FIG13 is a field curvature distortion diagram of the zoom lens provided in Example 2 of the present invention at the wide-angle end, and FIG14 is a field curvature distortion diagram of the zoom lens provided in Example 2 of the present invention at the telephoto end. As shown in FIGS. 13 and 14 , in the left coordinate system of the figures, the horizontal coordinate represents the magnitude of the field curvature of the zoom lens, in units of mm; the vertical coordinate represents the normalized image height, without units; in the right coordinate system, the horizontal coordinate represents the magnitude of the distortion (F-Tan (Theta)), in units of %; the vertical coordinate represents the normalized image height, without units; the maximum field of view in FIG13 is 58.0 degrees, and the maximum field of view in FIG14 is 10.7 degrees. As can be seen from FIG. 13 and FIG. 14, the zoom lens provided in this embodiment is effectively controlled in field curvature at the wide-angle end and the telephoto end for light with a wavelength of 436nm to 850nm (specifically 436nm, 486nm, 546nm, 587nm, 656nm and 850nm), that is, when imaging, the difference between the image quality at the center and the image quality at the periphery is small. At the same time, the distortion of the zoom lens at the wide-angle end is within -44%, and the distortion of the zoom lens at the telephoto end is within -1.5%. Therefore, the distortion of the zoom lens provided in this embodiment at the wide-angle end and the telephoto end is well corrected, and the imaging distortion is small.

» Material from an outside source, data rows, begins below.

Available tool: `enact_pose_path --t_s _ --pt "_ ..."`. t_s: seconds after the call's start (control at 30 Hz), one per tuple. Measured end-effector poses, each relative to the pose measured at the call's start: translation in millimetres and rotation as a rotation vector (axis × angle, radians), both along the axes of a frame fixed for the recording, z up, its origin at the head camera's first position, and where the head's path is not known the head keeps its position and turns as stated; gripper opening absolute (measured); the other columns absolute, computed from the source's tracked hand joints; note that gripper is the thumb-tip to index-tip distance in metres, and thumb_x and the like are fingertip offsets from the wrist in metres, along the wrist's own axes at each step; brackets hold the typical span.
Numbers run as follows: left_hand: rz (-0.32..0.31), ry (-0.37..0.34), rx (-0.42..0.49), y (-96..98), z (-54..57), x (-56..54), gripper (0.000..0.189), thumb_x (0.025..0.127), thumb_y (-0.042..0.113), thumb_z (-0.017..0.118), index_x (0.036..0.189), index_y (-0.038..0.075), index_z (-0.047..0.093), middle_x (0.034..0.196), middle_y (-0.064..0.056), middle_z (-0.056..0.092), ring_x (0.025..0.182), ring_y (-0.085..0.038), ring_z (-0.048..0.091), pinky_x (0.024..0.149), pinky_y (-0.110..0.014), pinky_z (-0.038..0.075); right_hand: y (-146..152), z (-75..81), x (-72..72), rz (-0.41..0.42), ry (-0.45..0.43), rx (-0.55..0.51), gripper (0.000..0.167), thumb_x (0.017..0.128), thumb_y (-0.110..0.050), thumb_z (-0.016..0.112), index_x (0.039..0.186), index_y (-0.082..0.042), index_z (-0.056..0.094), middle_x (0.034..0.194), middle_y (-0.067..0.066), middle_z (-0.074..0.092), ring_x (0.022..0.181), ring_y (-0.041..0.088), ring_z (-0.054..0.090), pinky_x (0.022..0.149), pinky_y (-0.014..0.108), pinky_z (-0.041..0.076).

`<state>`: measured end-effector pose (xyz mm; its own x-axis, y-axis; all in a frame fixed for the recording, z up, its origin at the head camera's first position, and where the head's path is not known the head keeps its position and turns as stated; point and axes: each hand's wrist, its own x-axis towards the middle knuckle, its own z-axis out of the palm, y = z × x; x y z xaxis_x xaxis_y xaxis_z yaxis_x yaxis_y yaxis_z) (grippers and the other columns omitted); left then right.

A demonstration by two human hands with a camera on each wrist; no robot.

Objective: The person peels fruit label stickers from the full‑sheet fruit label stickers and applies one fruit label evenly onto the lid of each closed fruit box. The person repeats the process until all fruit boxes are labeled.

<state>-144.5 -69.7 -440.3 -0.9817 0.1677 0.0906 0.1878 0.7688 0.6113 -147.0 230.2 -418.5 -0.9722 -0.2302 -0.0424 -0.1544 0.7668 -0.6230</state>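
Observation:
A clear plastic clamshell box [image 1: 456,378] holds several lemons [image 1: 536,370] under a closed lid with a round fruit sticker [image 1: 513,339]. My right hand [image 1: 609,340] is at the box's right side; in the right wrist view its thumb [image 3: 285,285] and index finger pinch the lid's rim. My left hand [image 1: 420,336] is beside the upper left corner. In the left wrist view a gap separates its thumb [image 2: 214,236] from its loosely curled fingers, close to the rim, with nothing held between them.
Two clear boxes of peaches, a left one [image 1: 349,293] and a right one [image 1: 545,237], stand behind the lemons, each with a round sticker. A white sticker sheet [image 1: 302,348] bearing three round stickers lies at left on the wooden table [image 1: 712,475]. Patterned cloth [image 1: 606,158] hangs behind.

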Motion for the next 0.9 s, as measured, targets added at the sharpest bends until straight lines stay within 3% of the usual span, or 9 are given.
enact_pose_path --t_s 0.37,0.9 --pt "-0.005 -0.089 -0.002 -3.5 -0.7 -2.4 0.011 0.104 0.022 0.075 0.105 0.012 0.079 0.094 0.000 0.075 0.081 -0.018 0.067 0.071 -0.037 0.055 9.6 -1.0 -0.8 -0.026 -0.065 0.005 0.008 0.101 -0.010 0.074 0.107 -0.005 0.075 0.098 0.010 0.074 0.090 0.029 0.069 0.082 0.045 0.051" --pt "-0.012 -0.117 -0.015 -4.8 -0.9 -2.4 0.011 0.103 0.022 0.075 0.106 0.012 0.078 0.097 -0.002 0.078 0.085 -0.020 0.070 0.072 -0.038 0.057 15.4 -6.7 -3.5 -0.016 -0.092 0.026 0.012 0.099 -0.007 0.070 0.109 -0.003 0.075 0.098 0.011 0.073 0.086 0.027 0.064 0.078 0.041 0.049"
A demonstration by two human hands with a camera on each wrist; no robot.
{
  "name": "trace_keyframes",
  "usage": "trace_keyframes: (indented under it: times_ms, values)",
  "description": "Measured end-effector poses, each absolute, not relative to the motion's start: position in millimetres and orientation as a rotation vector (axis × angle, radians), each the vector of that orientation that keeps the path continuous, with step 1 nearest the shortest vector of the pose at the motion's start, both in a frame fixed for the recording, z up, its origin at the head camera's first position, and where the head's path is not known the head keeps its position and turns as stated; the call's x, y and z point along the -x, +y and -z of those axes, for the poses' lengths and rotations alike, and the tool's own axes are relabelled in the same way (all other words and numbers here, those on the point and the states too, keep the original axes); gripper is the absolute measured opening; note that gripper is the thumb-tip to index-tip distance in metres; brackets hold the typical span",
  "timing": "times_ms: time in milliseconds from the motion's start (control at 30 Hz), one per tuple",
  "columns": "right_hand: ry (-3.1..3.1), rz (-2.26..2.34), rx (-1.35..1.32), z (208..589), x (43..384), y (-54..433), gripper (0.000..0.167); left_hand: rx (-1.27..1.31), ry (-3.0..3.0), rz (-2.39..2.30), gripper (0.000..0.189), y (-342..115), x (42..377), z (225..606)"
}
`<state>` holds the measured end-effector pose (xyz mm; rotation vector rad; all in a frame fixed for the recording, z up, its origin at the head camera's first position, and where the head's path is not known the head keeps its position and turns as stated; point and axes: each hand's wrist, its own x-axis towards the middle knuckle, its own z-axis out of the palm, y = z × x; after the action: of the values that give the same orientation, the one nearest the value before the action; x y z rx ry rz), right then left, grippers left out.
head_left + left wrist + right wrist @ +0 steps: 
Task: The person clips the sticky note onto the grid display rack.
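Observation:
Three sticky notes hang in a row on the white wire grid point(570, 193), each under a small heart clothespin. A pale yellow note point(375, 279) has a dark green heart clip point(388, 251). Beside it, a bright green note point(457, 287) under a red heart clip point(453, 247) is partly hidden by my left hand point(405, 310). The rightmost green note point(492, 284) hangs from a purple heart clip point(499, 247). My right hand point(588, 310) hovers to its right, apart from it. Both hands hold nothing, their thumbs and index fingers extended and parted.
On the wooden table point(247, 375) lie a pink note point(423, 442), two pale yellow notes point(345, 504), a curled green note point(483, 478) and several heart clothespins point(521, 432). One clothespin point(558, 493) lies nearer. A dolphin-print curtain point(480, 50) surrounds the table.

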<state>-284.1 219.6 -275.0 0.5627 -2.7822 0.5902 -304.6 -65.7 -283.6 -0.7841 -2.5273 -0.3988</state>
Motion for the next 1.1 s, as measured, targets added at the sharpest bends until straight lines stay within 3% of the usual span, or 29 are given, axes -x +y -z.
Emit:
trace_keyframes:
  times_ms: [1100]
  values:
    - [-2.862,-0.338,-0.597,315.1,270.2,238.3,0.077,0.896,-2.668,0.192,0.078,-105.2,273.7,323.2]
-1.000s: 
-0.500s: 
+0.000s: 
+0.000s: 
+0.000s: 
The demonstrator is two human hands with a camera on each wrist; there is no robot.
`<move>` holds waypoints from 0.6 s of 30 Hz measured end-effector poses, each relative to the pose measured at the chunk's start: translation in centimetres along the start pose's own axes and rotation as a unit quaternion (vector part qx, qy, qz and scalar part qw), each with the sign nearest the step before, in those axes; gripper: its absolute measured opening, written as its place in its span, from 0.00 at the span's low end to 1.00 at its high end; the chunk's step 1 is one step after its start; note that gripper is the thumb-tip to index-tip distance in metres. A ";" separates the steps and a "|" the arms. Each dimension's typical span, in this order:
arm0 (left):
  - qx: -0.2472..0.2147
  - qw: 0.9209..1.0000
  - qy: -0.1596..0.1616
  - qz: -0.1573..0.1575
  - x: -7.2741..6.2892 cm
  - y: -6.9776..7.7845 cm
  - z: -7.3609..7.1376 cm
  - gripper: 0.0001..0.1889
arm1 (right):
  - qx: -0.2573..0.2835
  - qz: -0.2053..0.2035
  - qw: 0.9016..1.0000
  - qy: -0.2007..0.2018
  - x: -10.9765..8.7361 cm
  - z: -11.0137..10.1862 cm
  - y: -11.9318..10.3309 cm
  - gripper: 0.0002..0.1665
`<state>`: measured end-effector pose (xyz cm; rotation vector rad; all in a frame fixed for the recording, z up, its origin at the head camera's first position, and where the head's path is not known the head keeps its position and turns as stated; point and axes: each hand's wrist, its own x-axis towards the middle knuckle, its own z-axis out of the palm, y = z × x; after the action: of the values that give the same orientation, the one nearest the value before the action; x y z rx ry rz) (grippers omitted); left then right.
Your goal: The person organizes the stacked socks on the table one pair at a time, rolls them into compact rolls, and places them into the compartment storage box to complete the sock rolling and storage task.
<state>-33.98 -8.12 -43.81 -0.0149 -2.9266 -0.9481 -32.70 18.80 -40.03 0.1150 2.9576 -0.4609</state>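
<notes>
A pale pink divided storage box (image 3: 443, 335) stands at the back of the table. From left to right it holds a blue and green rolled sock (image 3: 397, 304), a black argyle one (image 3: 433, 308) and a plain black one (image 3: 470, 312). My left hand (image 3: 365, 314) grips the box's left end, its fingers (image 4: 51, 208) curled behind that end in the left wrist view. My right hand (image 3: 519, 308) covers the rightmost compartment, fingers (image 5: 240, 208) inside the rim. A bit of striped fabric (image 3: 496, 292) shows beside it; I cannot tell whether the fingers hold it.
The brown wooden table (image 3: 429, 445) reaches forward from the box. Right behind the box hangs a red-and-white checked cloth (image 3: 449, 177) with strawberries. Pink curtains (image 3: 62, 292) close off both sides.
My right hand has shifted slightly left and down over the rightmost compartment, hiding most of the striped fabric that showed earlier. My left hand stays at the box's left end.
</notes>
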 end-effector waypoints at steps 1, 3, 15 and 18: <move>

FIG15 is a light fan diagram of the zoom lens provided in Example 2 of the present invention at the wide-angle end, and FIG16 is a light fan diagram of the zoom lens provided in Example 2 of the present invention at the telephoto end. The light fan diagram is one of the evaluation methods commonly used by optical designers. The horizontal axis in the figure is the normalized beam aperture, and the vertical axis is the vertical axis aberration. Ideally, each curve should completely coincide with the horizontal axis, and all light rays in the field of view are focused on the same point on the image plane; the vertical axis in the image can also be expressed as the maximum diffusion range of the light beam on the ideal image plane. The light fan diagram can not only reflect the monochromatic aberration of different wavelengths, but also indicate the size of the vertical axis chromatic aberration. The maximum scaling ratio in the figure is ±100μm. It can be seen from the figure that this zoom lens is close to the horizontal axis at each wavelength in each field of view, and the infrared defocus is less than 14μm, indicating that the vertical axis aberration of each wavelength is well corrected. In addition, there is no obvious dispersion in the curves of each color, indicating that this zoom lens has good correction of chromatic aberration, ensuring the imaging requirements of this zoom lens for clear images in the visible light band and infrared band.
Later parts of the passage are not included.